Monday, February 03, 2014

Learning Philosophies

Each of us, to get our teaching job in higher education, has had to write the dreaded ‘teaching philosophy’ statement. But now I wonder when students will start writing their learning philosophies.

This comes to mind because a student wrote to me (in my capacity as Department Chair) asking to be moved to another section of drawing because, after a week of meetings, he felt that the instructor wouldn’t ‘challenge him enough’. Apparently, this student had sought a schedule change from advising but been turned down and had finally gotten to me. There was no mention of having spoken to the instructor in this request.

I wrote back and said the department works very hard to ensure consistency across the various sections of a course number and that we don’t make changes for reasons of personality conflict. I added that an implicit part of the curriculum is teaching students to deal with diversity of approaches and methodologies in the making and discussion of art and design.

I am taking this opportunity to reflect on this statement.

It would seem to me that the student has a learning philosophy in place: classes are confrontations in which the students are challenged by the teacher. This is buttressed by a lot of language we use in classes – the idea of assigning ‘problems’ for which students need to provide ‘solutions’. In one way or another, the teacher is responsible for motivating the student by providing a challenge, either in the form of assignments or in the form of a learning atmosphere that suggests competition.

This kind of thing turns up in discussion about crits, too. A great many students complain that people are soft in crits, and give the impression that if they are not called out for something then the critique is, in some fatal way, not ‘honest.’ The implicit assumption here is that critique has a toughening-up function to fulfill, and that students need to learn to ‘defend’ their work…presumably against some imagined, adversarial viewer. In my long experience as a teacher and critic, I can honestly say that the greater challenge artists face is learning to be generous enough to engage the indifferent viewer – who cares about your work, anyway? – but that’s another essay…

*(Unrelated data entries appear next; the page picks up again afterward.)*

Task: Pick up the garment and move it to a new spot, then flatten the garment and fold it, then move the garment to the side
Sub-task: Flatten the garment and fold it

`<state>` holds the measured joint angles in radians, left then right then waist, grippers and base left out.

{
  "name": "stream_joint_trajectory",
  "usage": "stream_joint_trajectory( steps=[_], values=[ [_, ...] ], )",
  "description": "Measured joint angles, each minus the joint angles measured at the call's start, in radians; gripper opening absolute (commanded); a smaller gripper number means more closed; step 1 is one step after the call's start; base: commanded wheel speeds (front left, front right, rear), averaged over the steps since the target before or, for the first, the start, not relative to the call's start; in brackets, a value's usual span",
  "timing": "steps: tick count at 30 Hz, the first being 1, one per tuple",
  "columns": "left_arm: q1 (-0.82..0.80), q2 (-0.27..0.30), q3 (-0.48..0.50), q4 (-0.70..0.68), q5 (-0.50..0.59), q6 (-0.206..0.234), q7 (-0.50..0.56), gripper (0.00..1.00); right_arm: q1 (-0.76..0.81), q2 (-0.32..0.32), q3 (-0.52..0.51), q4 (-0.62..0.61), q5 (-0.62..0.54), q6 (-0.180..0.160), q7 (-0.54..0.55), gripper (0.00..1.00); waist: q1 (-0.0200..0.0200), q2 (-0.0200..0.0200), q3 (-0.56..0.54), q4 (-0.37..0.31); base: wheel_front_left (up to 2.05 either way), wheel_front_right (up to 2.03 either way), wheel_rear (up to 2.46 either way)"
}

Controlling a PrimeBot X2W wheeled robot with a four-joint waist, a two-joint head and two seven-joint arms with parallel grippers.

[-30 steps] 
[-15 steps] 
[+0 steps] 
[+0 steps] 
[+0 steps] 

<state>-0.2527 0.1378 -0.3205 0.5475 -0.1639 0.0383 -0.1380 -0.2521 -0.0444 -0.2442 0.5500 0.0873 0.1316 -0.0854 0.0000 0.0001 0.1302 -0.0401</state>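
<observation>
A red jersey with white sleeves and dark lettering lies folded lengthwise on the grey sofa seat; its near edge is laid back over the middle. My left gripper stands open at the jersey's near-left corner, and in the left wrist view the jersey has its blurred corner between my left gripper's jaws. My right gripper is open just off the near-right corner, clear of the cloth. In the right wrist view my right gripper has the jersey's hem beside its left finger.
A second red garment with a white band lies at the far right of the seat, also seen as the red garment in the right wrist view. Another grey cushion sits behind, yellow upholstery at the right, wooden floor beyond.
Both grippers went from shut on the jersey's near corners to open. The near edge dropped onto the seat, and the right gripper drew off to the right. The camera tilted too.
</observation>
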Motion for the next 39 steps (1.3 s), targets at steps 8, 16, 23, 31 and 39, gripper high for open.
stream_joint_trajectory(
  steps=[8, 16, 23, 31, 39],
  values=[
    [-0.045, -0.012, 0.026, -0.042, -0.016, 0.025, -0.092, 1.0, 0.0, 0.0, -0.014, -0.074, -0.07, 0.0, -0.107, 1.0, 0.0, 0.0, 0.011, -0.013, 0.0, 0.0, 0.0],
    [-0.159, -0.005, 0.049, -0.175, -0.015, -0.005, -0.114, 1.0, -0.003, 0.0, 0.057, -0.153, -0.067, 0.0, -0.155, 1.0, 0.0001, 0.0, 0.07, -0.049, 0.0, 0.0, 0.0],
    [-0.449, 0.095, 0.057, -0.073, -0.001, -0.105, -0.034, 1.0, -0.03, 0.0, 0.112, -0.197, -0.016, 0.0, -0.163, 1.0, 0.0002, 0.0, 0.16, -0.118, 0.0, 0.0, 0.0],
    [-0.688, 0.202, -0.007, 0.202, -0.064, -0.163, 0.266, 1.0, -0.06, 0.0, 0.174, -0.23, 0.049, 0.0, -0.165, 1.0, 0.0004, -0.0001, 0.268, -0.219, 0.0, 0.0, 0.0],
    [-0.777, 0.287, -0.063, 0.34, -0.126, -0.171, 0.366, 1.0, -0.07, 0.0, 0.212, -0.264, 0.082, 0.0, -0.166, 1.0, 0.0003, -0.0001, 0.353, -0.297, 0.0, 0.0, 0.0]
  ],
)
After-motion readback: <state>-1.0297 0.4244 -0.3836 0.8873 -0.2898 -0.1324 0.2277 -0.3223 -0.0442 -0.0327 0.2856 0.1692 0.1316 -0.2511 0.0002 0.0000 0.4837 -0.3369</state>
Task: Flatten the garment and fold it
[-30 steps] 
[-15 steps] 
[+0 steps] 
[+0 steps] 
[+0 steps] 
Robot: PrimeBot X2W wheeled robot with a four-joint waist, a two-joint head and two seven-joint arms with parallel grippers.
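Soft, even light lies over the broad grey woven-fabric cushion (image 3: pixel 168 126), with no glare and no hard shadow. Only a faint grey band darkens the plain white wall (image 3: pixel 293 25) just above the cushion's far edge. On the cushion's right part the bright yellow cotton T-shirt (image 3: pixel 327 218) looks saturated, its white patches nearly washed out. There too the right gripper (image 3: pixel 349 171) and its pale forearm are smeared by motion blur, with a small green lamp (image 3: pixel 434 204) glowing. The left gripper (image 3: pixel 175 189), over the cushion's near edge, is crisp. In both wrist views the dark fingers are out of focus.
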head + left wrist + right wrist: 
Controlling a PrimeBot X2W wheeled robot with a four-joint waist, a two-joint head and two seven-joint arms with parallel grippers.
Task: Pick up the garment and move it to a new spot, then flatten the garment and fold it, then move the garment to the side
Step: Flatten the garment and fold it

The confrontational class model, and its accompanying assumption that challenge motivates students, is just one of the possible myriad ways to think about running a class…and it’s one that is frankly at odds with a lot of what is going on in the world where collaboration is being stressed over confrontation and the ability to work in a group to achieve objectives that exceed the talent and skill of the individual is becoming more and more important.

So what if you want to run a class in which you nurture your students into moving from their comfort zone of familiar (and boring) habits into a new kind of creative identity? Where you work to get them out of the defensive crouch typical to students who are novices in a discipline and into a stance where they are willing to realize that the solutions they have are not entirely sufficient to solve the problems the class – as a whole – faces? In other words, to a place where they are ready to really learn, rather than repeating bad habits or sharpening useless, outmoded skills?

And what if your student has an unexamined assumption that classes are supposed to be bootcamps or trials by fire and you just don’t want to play along with that macho fantasy by being turned into the evil center of the class? I signed up to be a teacher, not to play a supporting role in some teenager’s private version of The Hunger Games by providing 'challenges'.


Teaching is not just transmitting information. It matters how you run your class (and that’s why those teaching philosophies are not going away), but it also matters what students expect from classes. They need the chance to think about that, to examine their assumptions about the role of the learner (which is utterly, completely different from the role of the consumer…which society expects them to play all day, everyday). A student-centered class isn’t a euphemism for making happy customers or taking away faculty research – it’s about making sure students know that they are active participants in their education and that they have work to do…and it might be harder than some ‘challenge’ handed down from a teacher. It might actually involve learning.